Among the shortlisted potent CD8+ T-cell epitopes, “KVYPIILRL” (ORF9b40-48) is predicted to bind with six (S1–S4, S6, and S7) out of seven HLA class I supergroups (Figure 6A, Table SD5). Interestingly, “SELVIGAVI” (M.ext149-157) is the only shortlisted epitope that covers HLA class I supergroup S5 (in addition to S3) that is not covered by “KVYPIILRL” (ORF9b40-48); thus, it becomes a valuable candidate for the vaccine design. Although “LPDEFVVVT” (ORF9b87-95) (HLA class I supergroup S3) and GTITVEELK (M.ext19-27) (HLA class I supergroup S1) cover only one of the HLA class I supergroups, they are also considered for the vaccine design, as they have been reported in earlier investigations (Figures 6A, B) (17, 32).

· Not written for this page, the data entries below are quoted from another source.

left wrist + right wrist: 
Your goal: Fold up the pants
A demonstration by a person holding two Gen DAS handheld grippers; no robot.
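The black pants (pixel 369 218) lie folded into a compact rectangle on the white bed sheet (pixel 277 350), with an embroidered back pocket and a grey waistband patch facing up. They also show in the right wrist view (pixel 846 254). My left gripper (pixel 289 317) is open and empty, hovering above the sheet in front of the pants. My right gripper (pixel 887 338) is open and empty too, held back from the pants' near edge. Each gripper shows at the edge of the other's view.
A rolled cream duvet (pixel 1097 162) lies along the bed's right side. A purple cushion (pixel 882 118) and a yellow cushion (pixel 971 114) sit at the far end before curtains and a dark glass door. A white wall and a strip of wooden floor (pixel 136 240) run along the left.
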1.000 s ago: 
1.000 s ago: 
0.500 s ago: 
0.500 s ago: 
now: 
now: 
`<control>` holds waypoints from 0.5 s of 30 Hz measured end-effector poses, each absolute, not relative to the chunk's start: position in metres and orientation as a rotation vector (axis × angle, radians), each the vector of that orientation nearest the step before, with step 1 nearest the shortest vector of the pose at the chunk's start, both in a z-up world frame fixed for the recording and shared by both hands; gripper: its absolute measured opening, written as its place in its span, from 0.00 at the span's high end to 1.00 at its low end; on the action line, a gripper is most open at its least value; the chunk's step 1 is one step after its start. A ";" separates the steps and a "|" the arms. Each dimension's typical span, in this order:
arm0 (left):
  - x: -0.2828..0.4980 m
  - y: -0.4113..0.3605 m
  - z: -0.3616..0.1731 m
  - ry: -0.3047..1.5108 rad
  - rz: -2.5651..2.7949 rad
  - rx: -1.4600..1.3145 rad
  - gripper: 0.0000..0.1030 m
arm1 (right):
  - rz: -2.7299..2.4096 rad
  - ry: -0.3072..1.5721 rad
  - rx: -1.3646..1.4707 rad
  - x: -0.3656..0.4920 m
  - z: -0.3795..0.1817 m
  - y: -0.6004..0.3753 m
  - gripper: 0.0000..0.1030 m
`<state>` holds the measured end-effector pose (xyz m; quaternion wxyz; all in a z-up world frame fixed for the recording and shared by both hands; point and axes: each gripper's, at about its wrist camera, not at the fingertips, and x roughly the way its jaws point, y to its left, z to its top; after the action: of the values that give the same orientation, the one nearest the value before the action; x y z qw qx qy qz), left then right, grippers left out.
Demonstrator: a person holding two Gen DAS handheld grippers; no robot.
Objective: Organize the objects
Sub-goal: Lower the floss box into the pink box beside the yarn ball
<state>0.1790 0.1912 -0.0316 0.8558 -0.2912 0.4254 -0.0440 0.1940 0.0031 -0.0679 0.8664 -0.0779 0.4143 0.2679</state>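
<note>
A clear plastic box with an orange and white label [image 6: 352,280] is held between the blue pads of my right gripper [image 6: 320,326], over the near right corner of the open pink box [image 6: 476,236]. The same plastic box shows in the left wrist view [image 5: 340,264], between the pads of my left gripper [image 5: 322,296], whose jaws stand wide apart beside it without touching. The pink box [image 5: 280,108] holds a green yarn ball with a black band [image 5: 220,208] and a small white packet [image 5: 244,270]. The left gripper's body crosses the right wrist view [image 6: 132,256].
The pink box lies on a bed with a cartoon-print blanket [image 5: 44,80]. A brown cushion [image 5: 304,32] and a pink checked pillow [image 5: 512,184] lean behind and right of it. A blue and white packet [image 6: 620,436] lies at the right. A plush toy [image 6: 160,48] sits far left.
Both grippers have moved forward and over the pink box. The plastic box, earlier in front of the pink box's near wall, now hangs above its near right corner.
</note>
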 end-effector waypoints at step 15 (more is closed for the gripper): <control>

In fact, “LPDEFVVVT” (ORF9b87-95) is identified to be an epitope of high confidence in a recent IgG profiling experiment (17).

FIGURE 6
www.frontiersin.org

Figure 6 Details about the potent epitopes and the design of multi-epitope vaccine construct. (A) Table showing the human leukocyte antigen (HLA) class I supergroup coverage of potent CD8+ T-cell epitopes. (B) Summary of the potent CD8+ T-cell, CD4+ T-cell, B-cell linear, and B-cell conformational epitopes used for the vaccine design. Note that if a potent epitope has already been reported elsewhere, it is highlighted in dark blue. (C) Linear multi-epitope vaccine construct designed using potent CD8+ T-cell, CD4+ T-cell, and B-cell epitopes predicted from ORF9b, N, and M/M.ext proteins. Note that ORF9b, N, and M/M.ext epitopes are depicted in pink, green, and blue, respectively.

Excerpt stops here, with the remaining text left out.